On Monday, 17 June 2019 23:52:51 UTC+1, Graham P Davis wrote:
On 17/06/2019 21:35, wrote:
Arctic ice extent is now more than at the same time in the record
year of 2012. Who'd have thought it given the melt rate of recent
months.
Still I suppose it is not so surprising considering the stationary
cold trough of recent weeks. Be interesting to see the effect on our
summer. And the eventual minimum come September. Any predictions?
Lower, higher or the same as 2012?
The excess over 2012 is in the Atlantic side of the Arctic. on the other
side of the Arctic, conditions are lighter than that year and the 2nd
lightest year, 2016. I'm wondering whether more ice has been forced out
of the Arctic which may lead to a new record low. We'll just have to
wait and see.
When I was producing ice charts fifty years ago, I never saw any
relationship between Arctic ice conditions and our weather apart from
the heavy ice conditions off E Greenland in the sixties making any
northerlies colder than they'd normally be.
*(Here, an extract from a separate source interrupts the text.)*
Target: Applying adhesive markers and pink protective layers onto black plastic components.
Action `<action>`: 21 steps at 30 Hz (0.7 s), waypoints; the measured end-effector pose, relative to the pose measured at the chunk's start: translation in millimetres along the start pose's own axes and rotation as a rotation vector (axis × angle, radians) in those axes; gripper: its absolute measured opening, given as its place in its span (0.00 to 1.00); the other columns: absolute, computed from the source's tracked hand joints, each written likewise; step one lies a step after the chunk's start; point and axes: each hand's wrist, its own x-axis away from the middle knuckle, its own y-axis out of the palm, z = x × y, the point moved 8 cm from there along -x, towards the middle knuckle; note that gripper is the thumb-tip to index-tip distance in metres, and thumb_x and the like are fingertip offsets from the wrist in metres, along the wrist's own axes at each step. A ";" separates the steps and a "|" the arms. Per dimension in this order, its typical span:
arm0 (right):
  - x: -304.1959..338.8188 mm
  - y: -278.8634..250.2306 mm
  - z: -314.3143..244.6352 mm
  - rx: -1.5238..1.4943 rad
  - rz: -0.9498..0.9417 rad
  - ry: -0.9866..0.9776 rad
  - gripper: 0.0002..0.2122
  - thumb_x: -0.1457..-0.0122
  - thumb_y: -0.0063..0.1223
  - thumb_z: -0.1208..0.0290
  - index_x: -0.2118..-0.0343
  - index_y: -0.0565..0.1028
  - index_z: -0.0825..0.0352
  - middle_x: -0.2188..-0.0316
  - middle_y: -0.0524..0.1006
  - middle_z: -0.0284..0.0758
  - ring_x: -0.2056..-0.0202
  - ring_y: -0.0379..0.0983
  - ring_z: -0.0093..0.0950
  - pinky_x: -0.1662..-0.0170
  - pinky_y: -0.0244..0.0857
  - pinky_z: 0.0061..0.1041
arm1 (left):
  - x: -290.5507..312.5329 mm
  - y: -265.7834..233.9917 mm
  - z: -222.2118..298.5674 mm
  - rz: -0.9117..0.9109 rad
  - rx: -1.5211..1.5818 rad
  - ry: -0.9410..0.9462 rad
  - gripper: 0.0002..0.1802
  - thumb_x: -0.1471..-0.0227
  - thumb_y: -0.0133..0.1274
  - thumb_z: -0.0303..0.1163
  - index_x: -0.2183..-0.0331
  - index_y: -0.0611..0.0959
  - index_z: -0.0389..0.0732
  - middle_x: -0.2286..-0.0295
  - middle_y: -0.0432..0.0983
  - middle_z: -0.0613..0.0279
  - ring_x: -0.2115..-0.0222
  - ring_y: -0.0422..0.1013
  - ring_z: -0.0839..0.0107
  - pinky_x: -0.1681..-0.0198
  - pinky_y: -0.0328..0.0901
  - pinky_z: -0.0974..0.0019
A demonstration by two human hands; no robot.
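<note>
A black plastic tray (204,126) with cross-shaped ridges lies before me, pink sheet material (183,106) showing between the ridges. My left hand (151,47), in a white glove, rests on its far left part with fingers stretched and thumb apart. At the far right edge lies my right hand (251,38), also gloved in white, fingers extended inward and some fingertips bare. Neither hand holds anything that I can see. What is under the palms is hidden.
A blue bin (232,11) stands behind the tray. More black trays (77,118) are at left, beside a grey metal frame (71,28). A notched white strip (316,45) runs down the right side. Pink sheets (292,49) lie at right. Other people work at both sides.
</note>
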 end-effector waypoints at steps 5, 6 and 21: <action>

The pressure distribution
was more attuned to SST anomalies in the western N Atlantic.
The natural state for the typical British weather is cold Lows in Greenland.. Exceptions to the rule are Anticyclones like the one produced coincidentally by the eruption of Popocataptle. Not that extra-cool weather from anticyclones has been the cause of this:
"Jakobshavn Glacier in western Greenland, best known for being world's fastest-moving glacier, is growing for the third year in a row. By the third year, thickening is occurring across an increasingly wide area.
The glacier has spent decades in retreat until scientists observed an unexpected advance between 2016 and 2017. In addition to growing toward the ocean, the glacier was found to be slowing and thickening."
Deeply upsetting for the Dawlish among the flowerpots on here. Too bad.